-- INSTRUCTIONS TO FOLLOW --
Which lines of the listing below contain the word "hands"? Copy each of them.

-- SUPPLIED DATA --
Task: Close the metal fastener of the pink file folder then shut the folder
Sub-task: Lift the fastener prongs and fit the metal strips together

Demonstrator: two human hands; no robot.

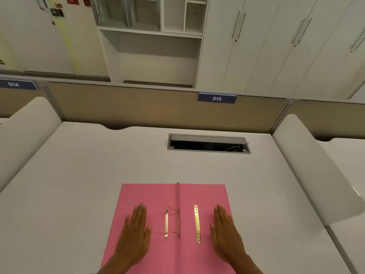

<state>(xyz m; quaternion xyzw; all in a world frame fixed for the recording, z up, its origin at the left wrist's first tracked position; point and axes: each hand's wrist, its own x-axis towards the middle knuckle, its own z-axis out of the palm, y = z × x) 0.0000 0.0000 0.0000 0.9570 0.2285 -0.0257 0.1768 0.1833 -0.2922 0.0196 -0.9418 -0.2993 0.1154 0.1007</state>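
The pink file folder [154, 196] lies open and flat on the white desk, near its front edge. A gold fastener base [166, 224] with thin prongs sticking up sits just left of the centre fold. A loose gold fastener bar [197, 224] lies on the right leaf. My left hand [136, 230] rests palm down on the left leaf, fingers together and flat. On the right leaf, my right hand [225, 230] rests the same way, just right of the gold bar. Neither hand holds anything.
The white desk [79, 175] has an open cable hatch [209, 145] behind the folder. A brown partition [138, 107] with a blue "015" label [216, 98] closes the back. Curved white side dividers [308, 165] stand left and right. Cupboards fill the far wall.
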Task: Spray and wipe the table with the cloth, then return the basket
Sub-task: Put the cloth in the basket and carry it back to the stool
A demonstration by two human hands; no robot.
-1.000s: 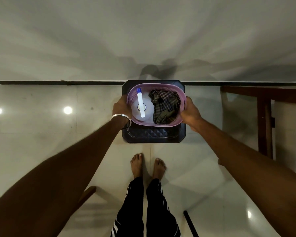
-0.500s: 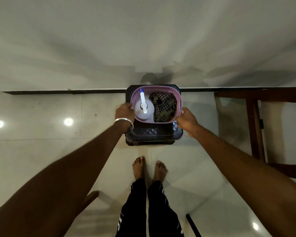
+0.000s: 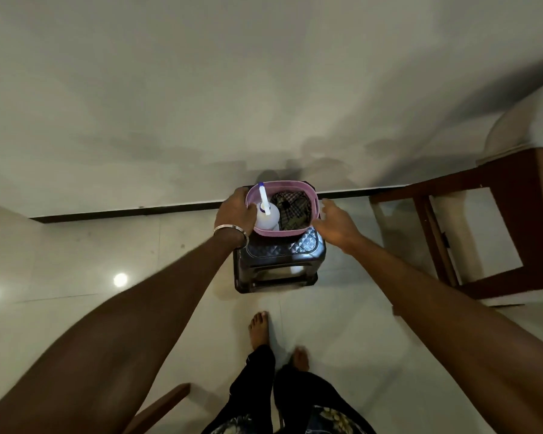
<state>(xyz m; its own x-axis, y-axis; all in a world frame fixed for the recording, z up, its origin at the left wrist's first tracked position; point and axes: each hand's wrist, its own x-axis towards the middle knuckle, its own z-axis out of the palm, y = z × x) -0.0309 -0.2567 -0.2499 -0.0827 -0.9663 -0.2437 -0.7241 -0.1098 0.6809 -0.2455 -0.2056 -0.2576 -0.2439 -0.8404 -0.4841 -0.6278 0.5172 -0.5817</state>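
Note:
A pink plastic basket (image 3: 295, 234) rests on the back part of a low black stool (image 3: 279, 258) against the wall. Inside it stand a white spray bottle with a blue-tipped nozzle (image 3: 265, 214) and a crumpled checked cloth (image 3: 290, 213). My left hand (image 3: 236, 211), with a metal bangle on the wrist, covers the basket's left rim, fingers curled over it. My right hand (image 3: 337, 225) hovers just off the basket's right side, fingers spread, holding nothing.
A brown wooden table (image 3: 511, 227) stands to the right by the wall. The glossy tiled floor (image 3: 107, 252) reflects ceiling lights. My bare feet (image 3: 259, 327) are a step back from the stool. A wooden edge (image 3: 163, 402) shows at lower left.
The basket has settled on the stool. My right hand has come off the basket's rim and opened. The view has tilted up and back, and my feet have stepped away.

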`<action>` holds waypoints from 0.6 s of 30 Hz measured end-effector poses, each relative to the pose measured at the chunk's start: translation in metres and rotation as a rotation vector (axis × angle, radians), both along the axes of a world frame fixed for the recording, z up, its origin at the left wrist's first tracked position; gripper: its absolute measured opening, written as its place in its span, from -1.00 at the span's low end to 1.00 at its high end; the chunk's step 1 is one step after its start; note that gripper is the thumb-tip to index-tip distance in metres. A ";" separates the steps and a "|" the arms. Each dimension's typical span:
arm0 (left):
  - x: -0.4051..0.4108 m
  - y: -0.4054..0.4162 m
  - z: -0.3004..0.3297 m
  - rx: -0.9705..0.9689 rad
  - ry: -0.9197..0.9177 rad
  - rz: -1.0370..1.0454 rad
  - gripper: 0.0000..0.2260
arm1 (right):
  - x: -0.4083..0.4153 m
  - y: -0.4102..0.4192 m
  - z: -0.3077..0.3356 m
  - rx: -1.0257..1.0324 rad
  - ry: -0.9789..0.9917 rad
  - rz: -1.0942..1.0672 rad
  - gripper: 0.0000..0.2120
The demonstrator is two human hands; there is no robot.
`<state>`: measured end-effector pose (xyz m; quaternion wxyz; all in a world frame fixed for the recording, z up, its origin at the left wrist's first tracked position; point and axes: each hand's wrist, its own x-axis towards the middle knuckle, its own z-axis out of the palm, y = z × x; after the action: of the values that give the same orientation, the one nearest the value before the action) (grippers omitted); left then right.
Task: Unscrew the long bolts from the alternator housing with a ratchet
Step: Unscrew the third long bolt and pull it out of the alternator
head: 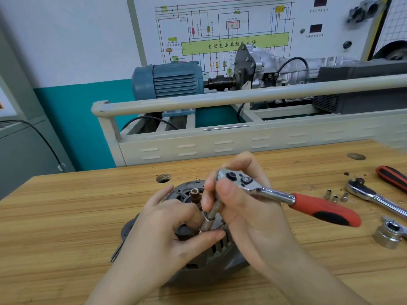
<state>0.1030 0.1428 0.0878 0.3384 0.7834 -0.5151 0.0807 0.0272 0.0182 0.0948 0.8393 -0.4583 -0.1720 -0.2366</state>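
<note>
A grey alternator housing point(220, 258) lies on the wooden bench point(66, 216) at bottom centre, its brown shaft end point(195, 194) pointing up. A chrome ratchet point(264, 190) with a red and black handle stands over it, and its extension and socket point(209, 219) reach down onto the housing's top. My right hand point(244, 208) grips the ratchet head from the near side, fingers curled over it. My left hand point(176, 230) rests on the housing and pinches the socket's lower end between thumb and fingers. The bolt under the socket is hidden.
To the right on the bench lie a second chrome ratchet point(374, 198), another red and black handle point(392, 177), three small sockets point(335, 197) and a large socket point(388, 236). A round hole point(163, 178) is behind the housing. A grey training rig point(220, 137) stands along the far edge.
</note>
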 end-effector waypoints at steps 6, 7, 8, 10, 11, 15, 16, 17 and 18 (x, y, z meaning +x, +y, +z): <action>-0.002 0.004 0.006 -0.005 0.170 -0.066 -0.55 | 0.003 0.001 -0.002 0.064 0.014 0.126 -0.70; -0.002 0.004 0.006 0.018 0.168 -0.080 -0.54 | 0.004 0.001 -0.003 0.080 0.030 0.135 -0.67; -0.002 0.005 0.006 0.034 0.169 -0.085 -0.56 | 0.004 0.001 -0.003 0.096 0.043 0.142 -0.63; -0.002 0.004 0.007 0.032 0.181 -0.070 -0.67 | 0.005 0.000 -0.004 0.134 0.059 0.153 -0.61; -0.002 0.004 0.007 0.025 0.178 -0.057 -0.70 | 0.005 0.000 -0.004 0.146 0.059 0.157 -0.61; -0.003 0.002 0.005 -0.024 0.160 -0.033 -0.68 | 0.003 0.000 -0.002 0.115 0.018 0.131 -0.72; -0.002 0.001 0.005 -0.025 0.155 -0.028 -0.63 | 0.002 0.000 -0.001 0.097 0.006 0.114 -0.74; -0.002 0.001 0.005 -0.019 0.148 -0.022 -0.58 | 0.002 0.001 0.000 0.080 -0.001 0.095 -0.76; -0.002 0.000 0.005 -0.010 0.144 -0.016 -0.55 | 0.001 0.001 0.000 0.067 -0.004 0.082 -0.76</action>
<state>0.1006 0.1432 0.0924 0.3790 0.7812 -0.4954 0.0239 0.0280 0.0191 0.0953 0.8629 -0.4220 -0.1844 -0.2083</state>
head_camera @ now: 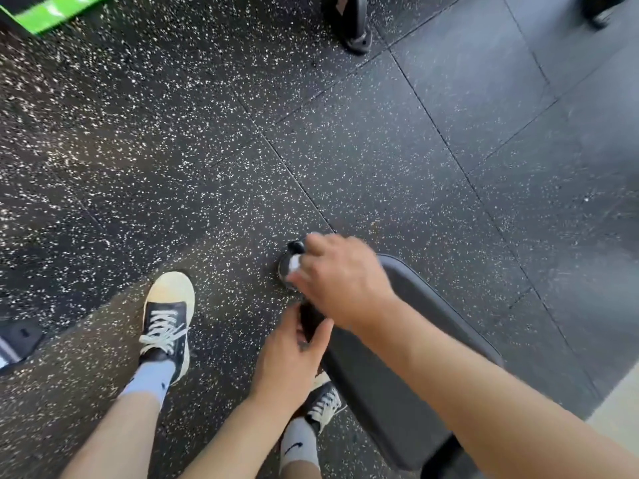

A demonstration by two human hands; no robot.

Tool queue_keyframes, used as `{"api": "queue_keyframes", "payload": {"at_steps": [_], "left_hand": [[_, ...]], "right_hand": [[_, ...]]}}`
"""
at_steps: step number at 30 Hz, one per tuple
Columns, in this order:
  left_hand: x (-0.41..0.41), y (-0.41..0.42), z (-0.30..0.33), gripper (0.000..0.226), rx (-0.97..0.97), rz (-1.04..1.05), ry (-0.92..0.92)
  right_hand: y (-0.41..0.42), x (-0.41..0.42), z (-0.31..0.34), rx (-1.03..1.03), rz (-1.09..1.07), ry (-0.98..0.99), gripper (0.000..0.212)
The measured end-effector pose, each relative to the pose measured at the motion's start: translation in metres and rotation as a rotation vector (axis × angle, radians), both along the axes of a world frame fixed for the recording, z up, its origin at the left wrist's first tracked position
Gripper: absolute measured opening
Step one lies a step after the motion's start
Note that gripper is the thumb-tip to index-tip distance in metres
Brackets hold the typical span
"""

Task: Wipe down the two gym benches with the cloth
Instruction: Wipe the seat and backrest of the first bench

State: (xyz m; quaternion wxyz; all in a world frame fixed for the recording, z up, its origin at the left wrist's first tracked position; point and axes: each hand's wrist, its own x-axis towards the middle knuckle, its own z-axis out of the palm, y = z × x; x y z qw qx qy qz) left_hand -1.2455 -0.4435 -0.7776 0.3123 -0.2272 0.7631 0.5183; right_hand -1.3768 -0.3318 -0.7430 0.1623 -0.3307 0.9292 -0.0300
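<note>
A dark grey padded gym bench (408, 361) runs from the lower right toward the centre. My right hand (339, 281) is blurred over the bench's far end, its fingers bent down around a small black and white item (294, 257) just above the floor. My left hand (288, 357) is beside the bench's left edge, thumb and fingers curled round a dark narrow piece (311, 323) under my right wrist. I cannot tell whether that piece is cloth or bench frame. No cloth is plainly visible.
Speckled black rubber floor tiles (207, 150) fill the view. My two sneakered feet (167, 326) stand left of the bench. A black equipment foot (356, 36) is at the top, a green strip (52, 12) at the top left, and a dark object (17, 340) at the left edge.
</note>
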Motion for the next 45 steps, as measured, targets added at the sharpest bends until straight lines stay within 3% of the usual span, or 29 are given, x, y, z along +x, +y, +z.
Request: {"api": "queue_keyframes", "payload": {"at_steps": [2, 4, 8, 11, 18, 22, 25, 28, 36, 42, 45], "left_hand": [[0.002, 0.002, -0.003, 0.024, 0.028, 0.050, -0.062], [0.003, -0.001, -0.003, 0.018, 0.060, 0.066, -0.075], [-0.018, -0.008, -0.004, 0.066, 0.011, -0.082, 0.063], [-0.058, 0.005, -0.003, 0.081, -0.122, -0.325, 0.267], [-0.121, 0.084, 0.002, 0.059, -0.464, -0.940, 0.674], [-0.124, 0.115, 0.002, 0.059, -0.504, -1.190, 0.776], [-0.114, 0.168, 0.001, 0.066, -0.493, -1.453, 0.793], [-0.101, 0.215, 0.000, 0.070, -0.392, -1.679, 0.770], [-0.100, 0.229, 0.009, 0.072, -0.391, -1.761, 0.733], [-0.101, 0.231, 0.007, 0.068, -0.392, -1.761, 0.741], [-0.103, 0.230, 0.008, 0.068, -0.359, -1.807, 0.757]], "right_hand": [[-0.019, 0.020, -0.003, -0.028, 0.186, -0.090, 0.027], [-0.006, 0.016, -0.006, -0.104, 0.144, -0.080, 0.034], [0.072, -0.014, -0.012, -0.171, -0.564, 0.002, 0.036], [0.126, 0.006, -0.027, -0.201, -0.869, -0.058, 0.036], [0.217, 0.110, -0.021, -0.237, -1.004, 0.160, 0.032], [0.232, 0.165, -0.020, -0.271, -1.170, 0.302, 0.025], [0.222, 0.218, -0.023, -0.386, -1.434, 0.297, 0.023], [0.199, 0.247, -0.026, -0.473, -1.546, 0.258, 0.025], [0.230, 0.190, -0.034, -0.485, -1.667, 0.407, 0.020], [0.271, 0.145, -0.042, -0.395, -1.782, 0.087, 0.030], [0.256, 0.158, -0.034, -0.353, -1.847, 0.233, 0.029]]}}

-- ANSWER FOR THE TASK --
Demonstrator: two human hands; no robot.
A demonstration by two human hands; no robot.
The demonstrator is two human hands; there is no robot.
A demonstration by two human hands; no robot.

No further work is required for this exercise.